The basic idea should be that matrices are considered to be partitioned block-wise:

• Matrix $$A$$ partitioned by $$M_C$$ and $$K_C$$ in

$A = \left(\begin{array}{c|c|c} \mathbf{A}_{1,1} & \dots & \mathbf{A}_{1,k_b} \\ \hline \vdots & & \vdots \\ \hline \mathbf{A}_{m_b,1} & \dots & \mathbf{A}_{m_b,k_b} \\ \end{array}\right)\quad\text{with}\quad m_b = \lceil m/M_c \rceil,\; k_b = \lceil k/K_c \rceil$

where

$\mathbf{A}_{i,j} \in \mathbb{M}^{M_C \times K_C}\quad 1 \leq i < m_b\; 1 \leq j < k_b.$
• Matrix $$B$$ partitioned by $$K_C$$ und $$N_C$$ in

$B = \left(\begin{array}{c|c|c} \mathbf{B}_{1,1} & \dots & \mathbf{B}_{1, n_b} \\ \hline \vdots & & \vdots \\ \hline \mathbf{B}_{k_b,1} & \dots & \mathbf{B}_{k_b,n_b} \\ \end{array}\right)\quad\text{with}\quad k_b = \lceil k/K_c \rceil,\; n_b = \lceil n/N_c \rceil.$

and

$\mathbf{B}_{i,j} \in \mathbb{M}^{K_C \times N_C}\quad1 \leq i < k_b\;1 \leq j < n_b\;$
• Matrix $$C$$ partitioned by $$M_C$$ und $$N_C$$ in

$C = \left(\begin{array}{c|c|c} \mathbf{C}_{1,1} & \dots & \mathbf{C}_{1, n_b} \\ \hline \vdots & & \vdots \\ \hline \mathbf{C}_{m_b,1} & \dots & \mathbf{C}_{m_b,n_b} \\ \end{array}\right)\quad\text{with}\quad m_b = \lceil m/M_c \rceil,\; n_b = \lceil n/N_c \rceil.$

and

$\mathbf{C}_{i,j} \in \mathbb{M}^{M_C \times N_C}\quad1 \leq i < m_b\;1 \leq j < n_b\;$

Instead of multiplying element-wise, we first copy a block into a buffer. Then we multiply these buffered blocks. E.g.:

• $$C \leftarrow \beta\, C$$

• $$\text{For}\; j=1,\dots,n_b$$

• $$\text{For}\; l=1,\dots,k_b$$

• $$\overline{B} \leftarrow \mathbf{B}_{l,j}$$

• $$\text{For}\; i=1,\dots,m_b$$

• $$\overline{A} \leftarrow \mathbf{A}_{i,l}$$

• $$\overline{C} \leftarrow \alpha\,\overline{A} \, \overline{B}$$

• $$\mathbf{C}_{i,j} \leftarrow \mathbf{C}_{i,j} + \overline{C}$$

## Hints for the exercise below

• Rewrite the blocked representations of matrices $$A$$, $$B$$ and $$C$$ with indices starting at zero.

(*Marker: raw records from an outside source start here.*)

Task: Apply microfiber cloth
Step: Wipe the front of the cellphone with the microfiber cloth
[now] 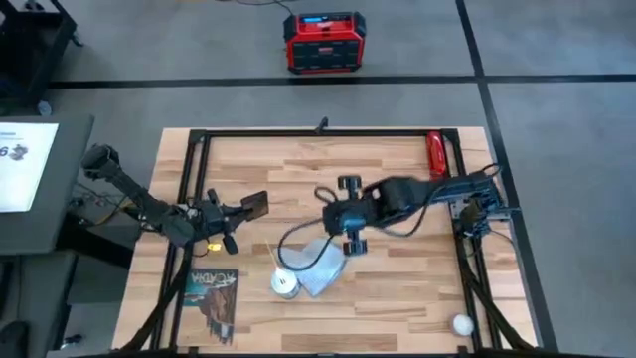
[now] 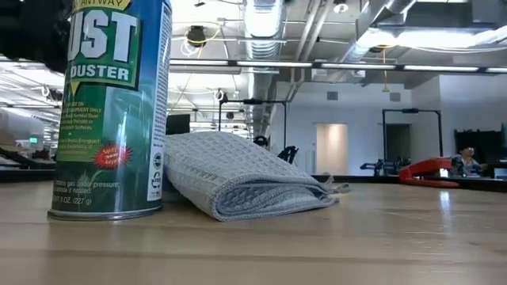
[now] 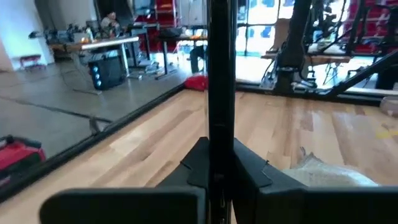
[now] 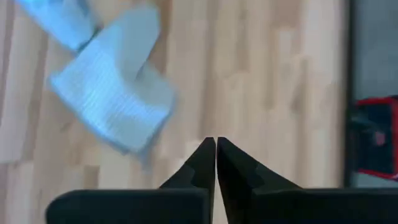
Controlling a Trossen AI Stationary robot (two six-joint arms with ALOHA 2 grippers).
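Note:
The pale blue-grey microfiber cloth (image 1: 323,265) lies crumpled and folded on the wooden table (image 1: 397,298), near the middle front, next to a green duster can (image 2: 111,111); it also shows as the cloth (image 2: 238,178) and the cloth (image 4: 112,106). My right gripper (image 1: 336,221) hangs shut above the table, just beyond the cloth's far side, with nothing between its fingers. My left gripper (image 1: 231,212) is at the table's left, shut on a black phone (image 1: 253,204). My left gripper pinches the black phone between its two fingers at the phone's near end (image 3: 219,163). The fingers come about level from the table's left. The phone sticks out ahead of them, edge-on to the wrist camera, lifted clear of the table.
A dark printed booklet (image 1: 214,294) lies at the front left. A white ball (image 1: 462,323) sits at the front right, and a red tool (image 1: 435,154) at the far right. A black frame (image 1: 298,132) borders the table. A red box (image 1: 323,42) stands on the floor beyond.

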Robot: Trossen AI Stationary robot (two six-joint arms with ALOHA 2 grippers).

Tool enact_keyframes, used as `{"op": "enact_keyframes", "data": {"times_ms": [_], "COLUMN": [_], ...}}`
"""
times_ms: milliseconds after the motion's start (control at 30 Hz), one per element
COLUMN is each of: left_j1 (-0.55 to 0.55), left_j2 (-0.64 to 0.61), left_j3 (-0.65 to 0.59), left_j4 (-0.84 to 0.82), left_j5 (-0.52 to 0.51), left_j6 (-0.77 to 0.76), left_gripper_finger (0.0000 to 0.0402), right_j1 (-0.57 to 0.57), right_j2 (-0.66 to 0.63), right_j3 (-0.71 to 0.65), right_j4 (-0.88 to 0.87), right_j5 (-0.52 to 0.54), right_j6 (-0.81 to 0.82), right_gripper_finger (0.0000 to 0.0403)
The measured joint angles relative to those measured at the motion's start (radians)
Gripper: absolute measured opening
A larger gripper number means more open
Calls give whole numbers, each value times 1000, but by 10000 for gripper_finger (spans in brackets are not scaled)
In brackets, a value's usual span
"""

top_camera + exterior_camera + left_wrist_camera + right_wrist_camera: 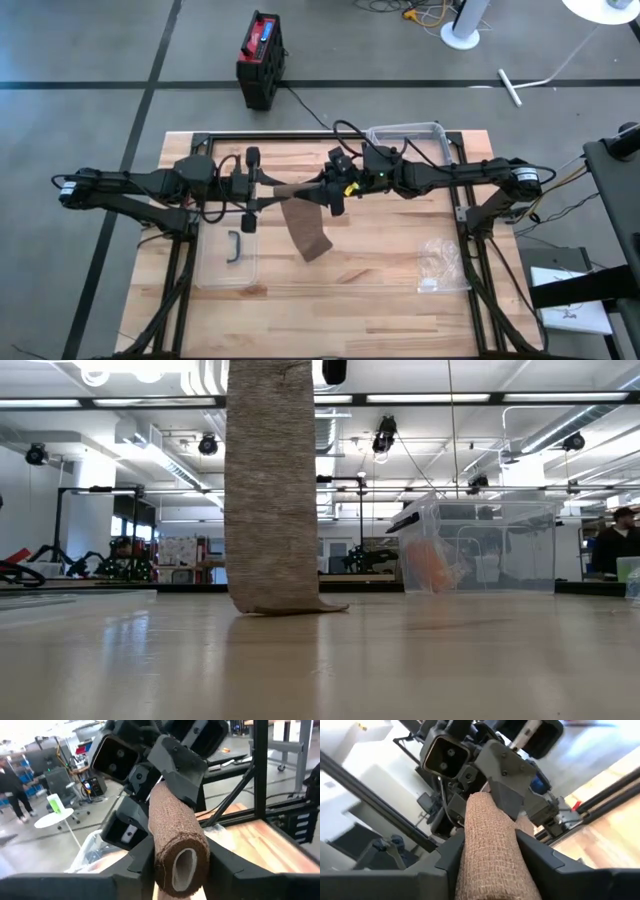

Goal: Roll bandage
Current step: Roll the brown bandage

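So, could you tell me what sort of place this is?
Probably a robotics lab: a wooden table on a bare concrete floor, more arms on benches, and ceiling strip lights.

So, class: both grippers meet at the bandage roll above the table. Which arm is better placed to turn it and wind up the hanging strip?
Probably the left. The left gripper clamps the bandage roll at its open core end, while the right gripper grips the other end. The loose strip hangs to the table.
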Motion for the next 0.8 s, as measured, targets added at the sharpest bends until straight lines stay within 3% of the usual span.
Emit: {"op": "enact_keyframes", "data": {"times_ms": [267,467,633,800], "left_j1": [1,1,1,5], "left_j2": [-10,-16,3,55], "left_j3": [0,22,55,75], "left_j4": [-6,-6,0,-7], "left_j5": [4,75,111,109], "left_j6": [-198,-313,-352,-379], "left_gripper_finger": [207,274,296,284], "right_j1": [1,1,1,1], "right_j2": [0,0,0,0], "right_j3": [0,0,0,0], "right_j4": [12,6,3,-1], "right_j5": [-5,-6,-6,-4], "right_j6": [-202,-314,-375,-404], "right_gripper_finger": [126,127,122,124]}}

• Figure out a simple formula that (depending on its indices) gives the actual dimension of a block. Something like:

$A_{i,j}\in\mathbb{M}^{M \times K}$

with

$M = \begin{cases} \dots \text{TODO} \dots, & \text{Condition depending on i,}\\ \dots \text{TODO} \dots, & \text{else,} \end{cases}$

and

$K = \begin{cases} \dots \text{TODO} \dots, & \text{Condition depending on j,}\\ \dots \text{TODO} \dots, & \text{else.} \end{cases}$
• Recall that for $$\beta = 0$$ the specification of GEMM allows that $$C$$ contains entries that are NaN (Not a Number). The same is the case for $$A$$ and $$B$$ if $$\alpha = 0$$.

• For performance, also consider cases with $$\alpha=0$$ or $$k = 0$$.

## Exercise

• Implement the buffered GEMM operation. Use dynamically allocated memory for the buffers. Macros for block dimensions are already defined through macros.

• Also output MFLOPS achieved by gemm_colmajor and gemm_buf (the GEMM operation requires $$2 \cdot m \cdot n \cdot k$$ floating point operations).

• Try different block sizes. Change the block dimension with the -D option when you compile your code!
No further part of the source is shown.